▸ Supplied records
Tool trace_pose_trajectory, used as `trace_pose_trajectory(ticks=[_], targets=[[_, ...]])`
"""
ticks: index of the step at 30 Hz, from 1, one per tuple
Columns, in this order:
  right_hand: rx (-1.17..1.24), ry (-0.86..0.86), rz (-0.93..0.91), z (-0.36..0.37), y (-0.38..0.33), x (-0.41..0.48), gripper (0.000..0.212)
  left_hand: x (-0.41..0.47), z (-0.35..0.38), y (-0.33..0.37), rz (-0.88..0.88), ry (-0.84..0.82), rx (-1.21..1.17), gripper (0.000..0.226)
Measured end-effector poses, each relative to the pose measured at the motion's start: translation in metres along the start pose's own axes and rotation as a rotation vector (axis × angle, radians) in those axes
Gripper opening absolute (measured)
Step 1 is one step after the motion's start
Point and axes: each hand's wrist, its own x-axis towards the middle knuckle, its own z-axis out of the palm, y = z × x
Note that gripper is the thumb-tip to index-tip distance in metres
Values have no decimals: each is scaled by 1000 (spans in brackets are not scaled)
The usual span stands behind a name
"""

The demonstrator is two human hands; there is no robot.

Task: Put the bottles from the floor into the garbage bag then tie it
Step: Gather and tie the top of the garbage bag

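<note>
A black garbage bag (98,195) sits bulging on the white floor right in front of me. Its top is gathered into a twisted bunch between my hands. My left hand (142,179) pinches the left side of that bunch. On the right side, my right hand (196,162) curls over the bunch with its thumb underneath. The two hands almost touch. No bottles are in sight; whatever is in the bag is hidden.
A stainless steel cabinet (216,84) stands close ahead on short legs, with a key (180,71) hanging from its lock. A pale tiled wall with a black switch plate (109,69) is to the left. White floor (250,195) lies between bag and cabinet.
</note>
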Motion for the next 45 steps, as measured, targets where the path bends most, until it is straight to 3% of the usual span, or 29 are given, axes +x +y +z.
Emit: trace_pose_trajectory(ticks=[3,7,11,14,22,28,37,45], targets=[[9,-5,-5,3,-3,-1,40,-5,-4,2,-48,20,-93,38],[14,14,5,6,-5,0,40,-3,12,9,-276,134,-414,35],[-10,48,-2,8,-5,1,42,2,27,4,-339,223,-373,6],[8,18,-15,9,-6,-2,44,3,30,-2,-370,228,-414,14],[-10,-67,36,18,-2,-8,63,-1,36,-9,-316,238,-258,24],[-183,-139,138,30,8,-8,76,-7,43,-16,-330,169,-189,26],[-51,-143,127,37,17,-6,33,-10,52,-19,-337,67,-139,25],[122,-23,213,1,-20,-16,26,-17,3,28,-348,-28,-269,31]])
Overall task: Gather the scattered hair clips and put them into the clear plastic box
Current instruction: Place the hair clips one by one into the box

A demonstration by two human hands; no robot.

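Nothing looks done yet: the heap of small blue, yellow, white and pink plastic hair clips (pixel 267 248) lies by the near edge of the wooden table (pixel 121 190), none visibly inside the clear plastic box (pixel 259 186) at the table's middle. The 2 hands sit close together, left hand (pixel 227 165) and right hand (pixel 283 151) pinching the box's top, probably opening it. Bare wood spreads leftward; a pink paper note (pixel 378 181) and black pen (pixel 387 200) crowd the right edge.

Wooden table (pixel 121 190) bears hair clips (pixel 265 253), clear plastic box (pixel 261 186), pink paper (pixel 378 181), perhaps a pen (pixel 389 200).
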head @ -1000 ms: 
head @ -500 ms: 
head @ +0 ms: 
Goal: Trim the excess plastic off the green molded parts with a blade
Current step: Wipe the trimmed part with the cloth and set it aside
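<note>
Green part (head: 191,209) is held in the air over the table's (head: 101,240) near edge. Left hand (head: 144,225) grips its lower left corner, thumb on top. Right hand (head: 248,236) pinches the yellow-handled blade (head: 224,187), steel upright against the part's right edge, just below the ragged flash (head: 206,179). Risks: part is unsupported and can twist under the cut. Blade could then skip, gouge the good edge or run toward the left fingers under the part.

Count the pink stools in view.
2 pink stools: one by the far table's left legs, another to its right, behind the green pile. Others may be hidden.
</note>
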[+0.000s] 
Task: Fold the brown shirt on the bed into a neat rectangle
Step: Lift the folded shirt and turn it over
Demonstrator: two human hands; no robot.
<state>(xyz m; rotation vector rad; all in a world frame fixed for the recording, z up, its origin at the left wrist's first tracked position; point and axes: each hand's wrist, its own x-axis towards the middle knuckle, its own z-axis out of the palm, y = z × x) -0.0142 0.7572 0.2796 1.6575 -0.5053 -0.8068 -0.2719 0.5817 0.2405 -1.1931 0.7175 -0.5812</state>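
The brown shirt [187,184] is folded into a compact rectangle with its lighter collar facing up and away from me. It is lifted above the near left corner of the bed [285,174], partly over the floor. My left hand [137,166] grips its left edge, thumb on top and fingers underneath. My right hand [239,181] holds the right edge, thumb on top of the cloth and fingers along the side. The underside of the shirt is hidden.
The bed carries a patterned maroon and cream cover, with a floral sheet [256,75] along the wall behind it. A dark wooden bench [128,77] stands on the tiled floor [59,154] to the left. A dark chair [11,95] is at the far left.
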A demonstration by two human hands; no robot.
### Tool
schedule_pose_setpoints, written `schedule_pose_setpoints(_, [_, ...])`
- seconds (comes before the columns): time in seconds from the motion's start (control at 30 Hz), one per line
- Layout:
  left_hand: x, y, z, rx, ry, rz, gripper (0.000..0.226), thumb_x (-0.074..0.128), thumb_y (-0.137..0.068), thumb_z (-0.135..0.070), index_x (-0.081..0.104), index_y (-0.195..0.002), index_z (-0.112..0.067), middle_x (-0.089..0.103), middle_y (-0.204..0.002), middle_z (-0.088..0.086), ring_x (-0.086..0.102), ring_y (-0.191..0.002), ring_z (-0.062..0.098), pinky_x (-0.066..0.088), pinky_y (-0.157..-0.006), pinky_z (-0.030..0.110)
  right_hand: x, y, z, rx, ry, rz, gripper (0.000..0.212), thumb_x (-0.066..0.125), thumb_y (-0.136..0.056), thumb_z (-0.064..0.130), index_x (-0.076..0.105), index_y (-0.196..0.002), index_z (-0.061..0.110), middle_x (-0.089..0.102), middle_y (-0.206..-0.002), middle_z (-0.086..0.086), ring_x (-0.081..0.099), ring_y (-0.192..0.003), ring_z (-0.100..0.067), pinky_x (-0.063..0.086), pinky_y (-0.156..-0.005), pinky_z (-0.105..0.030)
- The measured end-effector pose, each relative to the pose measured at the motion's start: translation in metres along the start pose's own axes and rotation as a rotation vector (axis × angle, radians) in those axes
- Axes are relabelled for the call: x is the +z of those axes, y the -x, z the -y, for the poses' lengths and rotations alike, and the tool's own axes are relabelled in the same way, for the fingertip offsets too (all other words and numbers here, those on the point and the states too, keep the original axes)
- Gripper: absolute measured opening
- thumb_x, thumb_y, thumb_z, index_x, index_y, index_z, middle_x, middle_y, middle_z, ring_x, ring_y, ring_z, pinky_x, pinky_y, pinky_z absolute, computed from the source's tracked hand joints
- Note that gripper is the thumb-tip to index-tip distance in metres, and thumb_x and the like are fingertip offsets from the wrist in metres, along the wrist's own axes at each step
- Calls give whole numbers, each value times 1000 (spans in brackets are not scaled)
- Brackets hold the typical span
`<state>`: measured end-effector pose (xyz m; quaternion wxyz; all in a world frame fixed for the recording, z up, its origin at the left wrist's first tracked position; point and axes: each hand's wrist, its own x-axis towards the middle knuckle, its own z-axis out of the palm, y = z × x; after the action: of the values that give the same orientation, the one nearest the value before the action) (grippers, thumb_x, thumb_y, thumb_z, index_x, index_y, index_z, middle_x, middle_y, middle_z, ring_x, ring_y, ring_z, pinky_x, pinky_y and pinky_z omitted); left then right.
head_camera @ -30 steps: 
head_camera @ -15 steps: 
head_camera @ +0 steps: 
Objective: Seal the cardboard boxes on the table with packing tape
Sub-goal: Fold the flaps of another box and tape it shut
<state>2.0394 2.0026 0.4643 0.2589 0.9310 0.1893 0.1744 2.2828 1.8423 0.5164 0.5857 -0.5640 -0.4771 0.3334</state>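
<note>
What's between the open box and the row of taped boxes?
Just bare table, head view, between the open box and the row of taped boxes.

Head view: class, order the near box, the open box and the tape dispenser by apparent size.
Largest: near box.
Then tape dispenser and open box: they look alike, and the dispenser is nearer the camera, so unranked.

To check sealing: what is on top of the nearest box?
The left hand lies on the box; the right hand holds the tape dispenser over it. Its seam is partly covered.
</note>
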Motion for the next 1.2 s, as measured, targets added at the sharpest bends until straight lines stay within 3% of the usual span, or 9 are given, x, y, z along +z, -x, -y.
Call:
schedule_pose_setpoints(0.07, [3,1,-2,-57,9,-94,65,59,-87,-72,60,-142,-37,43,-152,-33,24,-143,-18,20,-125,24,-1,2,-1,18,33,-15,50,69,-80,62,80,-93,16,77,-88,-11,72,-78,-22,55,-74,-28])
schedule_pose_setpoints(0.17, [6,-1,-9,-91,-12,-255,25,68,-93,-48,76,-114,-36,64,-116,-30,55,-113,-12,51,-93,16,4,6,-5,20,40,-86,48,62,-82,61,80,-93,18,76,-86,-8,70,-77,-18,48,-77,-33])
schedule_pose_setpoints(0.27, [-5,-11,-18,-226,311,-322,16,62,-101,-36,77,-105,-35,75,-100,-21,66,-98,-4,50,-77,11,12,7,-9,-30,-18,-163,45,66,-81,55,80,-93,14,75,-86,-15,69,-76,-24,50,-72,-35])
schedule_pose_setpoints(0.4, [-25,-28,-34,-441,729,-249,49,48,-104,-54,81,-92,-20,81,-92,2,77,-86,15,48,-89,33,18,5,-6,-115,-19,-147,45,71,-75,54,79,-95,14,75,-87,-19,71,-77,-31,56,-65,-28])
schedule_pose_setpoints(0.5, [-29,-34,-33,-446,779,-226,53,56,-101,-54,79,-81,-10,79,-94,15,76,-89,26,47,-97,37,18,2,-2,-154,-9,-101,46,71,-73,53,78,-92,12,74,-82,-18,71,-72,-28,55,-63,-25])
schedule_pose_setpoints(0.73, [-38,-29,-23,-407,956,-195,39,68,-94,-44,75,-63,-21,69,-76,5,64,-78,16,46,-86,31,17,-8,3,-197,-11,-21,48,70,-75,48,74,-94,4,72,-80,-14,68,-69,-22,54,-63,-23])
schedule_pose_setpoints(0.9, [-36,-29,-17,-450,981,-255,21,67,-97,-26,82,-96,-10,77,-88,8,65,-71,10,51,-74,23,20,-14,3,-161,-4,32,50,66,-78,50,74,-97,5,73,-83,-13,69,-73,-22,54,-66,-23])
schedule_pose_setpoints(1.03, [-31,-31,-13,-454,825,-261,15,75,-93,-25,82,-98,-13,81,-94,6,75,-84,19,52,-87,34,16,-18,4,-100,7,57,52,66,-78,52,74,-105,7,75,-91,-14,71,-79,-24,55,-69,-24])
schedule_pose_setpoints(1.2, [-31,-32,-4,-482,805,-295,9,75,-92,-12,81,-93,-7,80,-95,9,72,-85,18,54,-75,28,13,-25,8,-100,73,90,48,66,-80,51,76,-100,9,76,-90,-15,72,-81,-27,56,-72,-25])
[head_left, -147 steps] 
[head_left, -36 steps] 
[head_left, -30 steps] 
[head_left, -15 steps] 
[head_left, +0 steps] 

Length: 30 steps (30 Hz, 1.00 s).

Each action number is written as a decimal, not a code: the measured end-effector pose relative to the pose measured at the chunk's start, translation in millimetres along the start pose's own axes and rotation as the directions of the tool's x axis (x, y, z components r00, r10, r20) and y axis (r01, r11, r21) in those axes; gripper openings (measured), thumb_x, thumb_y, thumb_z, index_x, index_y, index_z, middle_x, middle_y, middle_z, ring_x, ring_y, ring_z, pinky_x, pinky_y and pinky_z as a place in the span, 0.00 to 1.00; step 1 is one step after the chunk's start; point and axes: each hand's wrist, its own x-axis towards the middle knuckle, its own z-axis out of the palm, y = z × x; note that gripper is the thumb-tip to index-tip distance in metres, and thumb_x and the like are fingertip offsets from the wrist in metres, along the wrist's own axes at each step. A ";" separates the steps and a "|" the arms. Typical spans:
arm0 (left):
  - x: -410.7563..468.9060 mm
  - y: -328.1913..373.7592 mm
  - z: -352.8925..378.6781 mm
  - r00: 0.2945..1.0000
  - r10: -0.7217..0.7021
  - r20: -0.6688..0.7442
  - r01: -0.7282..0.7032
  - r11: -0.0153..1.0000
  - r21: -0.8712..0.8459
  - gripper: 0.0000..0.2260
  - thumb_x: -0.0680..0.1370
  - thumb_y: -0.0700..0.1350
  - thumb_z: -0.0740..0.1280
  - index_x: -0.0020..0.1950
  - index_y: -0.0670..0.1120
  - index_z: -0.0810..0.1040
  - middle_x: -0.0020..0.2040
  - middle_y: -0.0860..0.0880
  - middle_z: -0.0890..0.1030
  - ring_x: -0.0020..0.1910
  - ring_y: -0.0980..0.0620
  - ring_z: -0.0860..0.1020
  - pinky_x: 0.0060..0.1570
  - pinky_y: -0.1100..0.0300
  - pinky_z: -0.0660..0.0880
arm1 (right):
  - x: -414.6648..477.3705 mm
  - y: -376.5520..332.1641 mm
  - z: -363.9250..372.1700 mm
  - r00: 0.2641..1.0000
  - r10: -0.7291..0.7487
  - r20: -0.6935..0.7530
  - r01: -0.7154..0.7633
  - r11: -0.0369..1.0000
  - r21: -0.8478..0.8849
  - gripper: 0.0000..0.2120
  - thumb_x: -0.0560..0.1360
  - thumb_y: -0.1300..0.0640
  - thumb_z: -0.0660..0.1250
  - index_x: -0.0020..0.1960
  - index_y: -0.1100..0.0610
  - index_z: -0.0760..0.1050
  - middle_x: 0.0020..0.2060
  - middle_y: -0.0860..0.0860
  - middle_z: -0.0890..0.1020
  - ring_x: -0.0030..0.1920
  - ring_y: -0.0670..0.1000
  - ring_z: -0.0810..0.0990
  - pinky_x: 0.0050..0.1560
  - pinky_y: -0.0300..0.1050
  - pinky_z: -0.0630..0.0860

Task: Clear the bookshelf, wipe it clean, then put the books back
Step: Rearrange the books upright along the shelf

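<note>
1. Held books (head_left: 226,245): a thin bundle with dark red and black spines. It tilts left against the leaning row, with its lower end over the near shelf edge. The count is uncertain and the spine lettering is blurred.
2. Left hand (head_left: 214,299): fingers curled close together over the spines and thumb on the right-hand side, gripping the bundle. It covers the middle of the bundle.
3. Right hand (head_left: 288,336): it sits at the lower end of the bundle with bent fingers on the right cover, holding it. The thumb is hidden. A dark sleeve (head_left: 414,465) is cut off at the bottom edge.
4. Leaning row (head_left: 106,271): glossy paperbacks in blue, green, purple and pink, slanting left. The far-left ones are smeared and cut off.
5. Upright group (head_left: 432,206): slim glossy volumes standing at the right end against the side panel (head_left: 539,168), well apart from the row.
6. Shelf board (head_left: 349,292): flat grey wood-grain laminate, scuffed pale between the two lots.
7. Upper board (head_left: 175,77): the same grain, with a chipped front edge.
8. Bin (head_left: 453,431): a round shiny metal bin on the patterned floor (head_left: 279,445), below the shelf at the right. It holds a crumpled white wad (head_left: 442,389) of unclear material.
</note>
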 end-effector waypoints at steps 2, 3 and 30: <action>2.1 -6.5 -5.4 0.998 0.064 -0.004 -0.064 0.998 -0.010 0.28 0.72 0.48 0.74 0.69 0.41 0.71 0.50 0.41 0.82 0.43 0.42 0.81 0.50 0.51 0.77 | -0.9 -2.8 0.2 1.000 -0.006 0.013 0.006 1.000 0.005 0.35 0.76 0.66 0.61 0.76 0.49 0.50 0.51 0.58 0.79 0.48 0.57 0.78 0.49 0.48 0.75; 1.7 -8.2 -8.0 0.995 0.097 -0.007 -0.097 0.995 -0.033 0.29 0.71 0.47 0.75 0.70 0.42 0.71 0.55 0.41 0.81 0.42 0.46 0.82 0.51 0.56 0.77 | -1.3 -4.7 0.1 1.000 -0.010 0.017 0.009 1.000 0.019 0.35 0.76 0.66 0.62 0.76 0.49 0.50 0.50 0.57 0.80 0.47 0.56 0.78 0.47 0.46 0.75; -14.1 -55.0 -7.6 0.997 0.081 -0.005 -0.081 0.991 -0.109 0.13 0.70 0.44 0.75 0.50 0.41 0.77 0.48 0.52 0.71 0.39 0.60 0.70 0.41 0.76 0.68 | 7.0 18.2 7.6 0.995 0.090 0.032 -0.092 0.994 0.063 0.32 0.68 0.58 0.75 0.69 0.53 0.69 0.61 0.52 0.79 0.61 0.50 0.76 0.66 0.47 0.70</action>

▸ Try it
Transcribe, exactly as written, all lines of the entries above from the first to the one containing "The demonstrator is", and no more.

▸ Result of the exercise
Tool trace_pose_trajectory, used as `trace_pose_trajectory(ticks=[_], targets=[[_, ...]])`
"""
ticks: index of the step at 30 Hz, from 1, one per tuple
Columns, in this order:
  right_hand: rx (-1.17..1.24), ry (-0.86..0.86), rz (-0.93..0.91), z (-0.36..0.37), y (-0.38..0.33), x (-0.41..0.48), gripper (0.000..0.212)
  left_hand: x (-0.41..0.47), z (-0.35..0.38), y (-0.33..0.37), rz (-0.88..0.88), ry (-0.84..0.82), rx (-1.21..1.17), gripper (0.000..0.226)
Measured end-effector poses, each relative to the pose measured at the motion's start: translation in metres along the start pose's own axes and rotation as a rotation vector (axis × angle, radians) in those axes
Gripper opening absolute (measured)
Step 1 is one step after the motion's start
Point and axes: each hand's wrist, its own x-axis towards the middle knuckle, its own z-axis out of the palm, y = z × x
Note that gripper is the thumb-tip to index-tip distance in metres
Values have no decimals: each is scaled by 1000 (spans in brackets are not scaled)
The usual span stands behind a name
"""

The demonstrator is two human hands; there is no robot.

Nothing more remains to be added to this answer.